> **WHAT IS NEEDED**: Copy out the data exactly as it appears, without a single image.
#### DATA EXTRACT
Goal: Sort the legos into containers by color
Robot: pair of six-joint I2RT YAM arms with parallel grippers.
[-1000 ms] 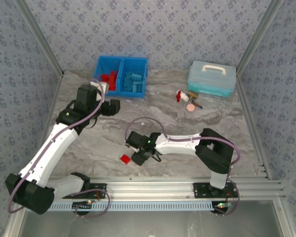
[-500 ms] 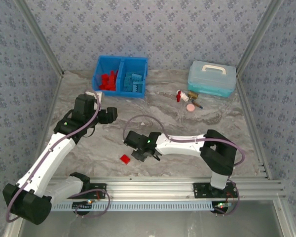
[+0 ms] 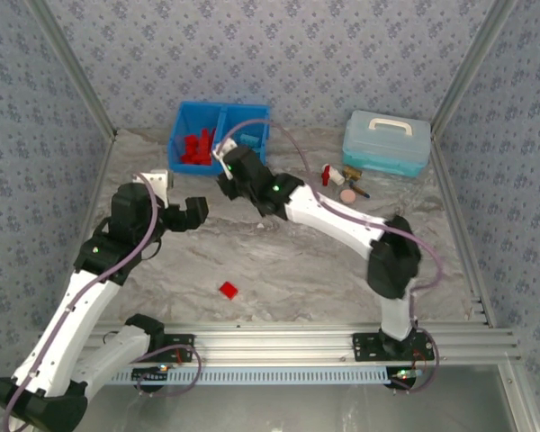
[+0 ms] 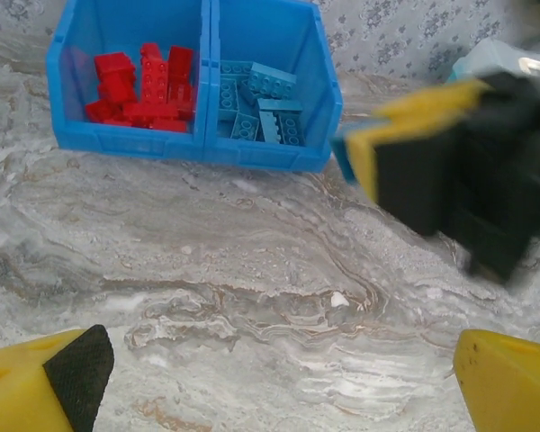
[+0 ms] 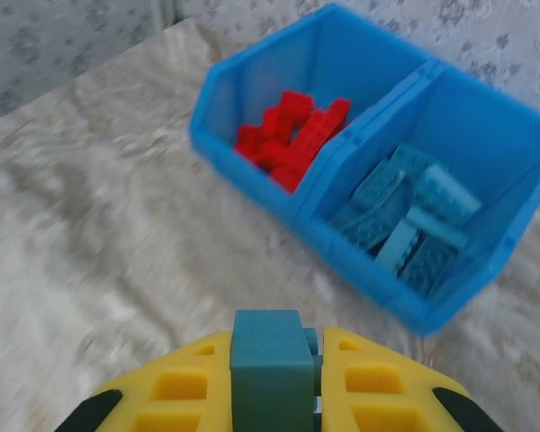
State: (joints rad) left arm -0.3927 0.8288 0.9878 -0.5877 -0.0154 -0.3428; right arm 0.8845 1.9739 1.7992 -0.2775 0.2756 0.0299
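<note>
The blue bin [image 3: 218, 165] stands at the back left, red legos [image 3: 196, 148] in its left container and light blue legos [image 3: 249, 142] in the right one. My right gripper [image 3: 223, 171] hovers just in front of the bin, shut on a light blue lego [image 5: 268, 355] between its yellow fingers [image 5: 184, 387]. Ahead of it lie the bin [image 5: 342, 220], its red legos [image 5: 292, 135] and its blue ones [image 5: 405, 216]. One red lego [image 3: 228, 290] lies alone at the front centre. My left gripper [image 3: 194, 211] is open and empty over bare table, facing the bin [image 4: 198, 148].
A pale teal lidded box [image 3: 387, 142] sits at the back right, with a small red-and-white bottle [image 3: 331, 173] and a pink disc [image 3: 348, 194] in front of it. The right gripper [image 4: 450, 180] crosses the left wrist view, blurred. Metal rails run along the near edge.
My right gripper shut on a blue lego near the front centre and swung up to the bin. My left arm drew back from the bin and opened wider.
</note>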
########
> **TASK ANSWER**:
Goal: Sort the legos into containers by color
Robot: pair of six-joint I2RT YAM arms with parallel grippers.
[-1000 ms] 
[-500 ms] 
[+0 ms] 
[+0 ms] 
[+0 ms] 
State: (joints rad) left arm -0.3927 0.8288 0.9878 -0.5877 -0.0154 -0.3428; right arm 0.8845 1.9739 1.7992 -0.2775 0.2756 0.0299
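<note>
The blue bin [image 3: 218, 165] stands at the back left, red legos [image 3: 196, 148] in its left container and light blue legos [image 3: 249, 142] in the right one. My right gripper [image 3: 223, 171] hovers just in front of the bin, shut on a light blue lego [image 5: 268, 355] between its yellow fingers [image 5: 184, 387]. Ahead of it lie the bin [image 5: 342, 220], its red legos [image 5: 292, 135] and its blue ones [image 5: 405, 216]. One red lego [image 3: 228, 290] lies alone at the front centre. My left gripper [image 3: 194, 211] is open and empty over bare table, facing the bin [image 4: 198, 148].
A pale teal lidded box [image 3: 387, 142] sits at the back right, with a small red-and-white bottle [image 3: 331, 173] and a pink disc [image 3: 348, 194] in front of it. The right gripper [image 4: 450, 180] crosses the left wrist view, blurred. Metal rails run along the near edge.
My right gripper shut on a blue lego near the front centre and swung up to the bin. My left arm drew back from the bin and opened wider.
</note>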

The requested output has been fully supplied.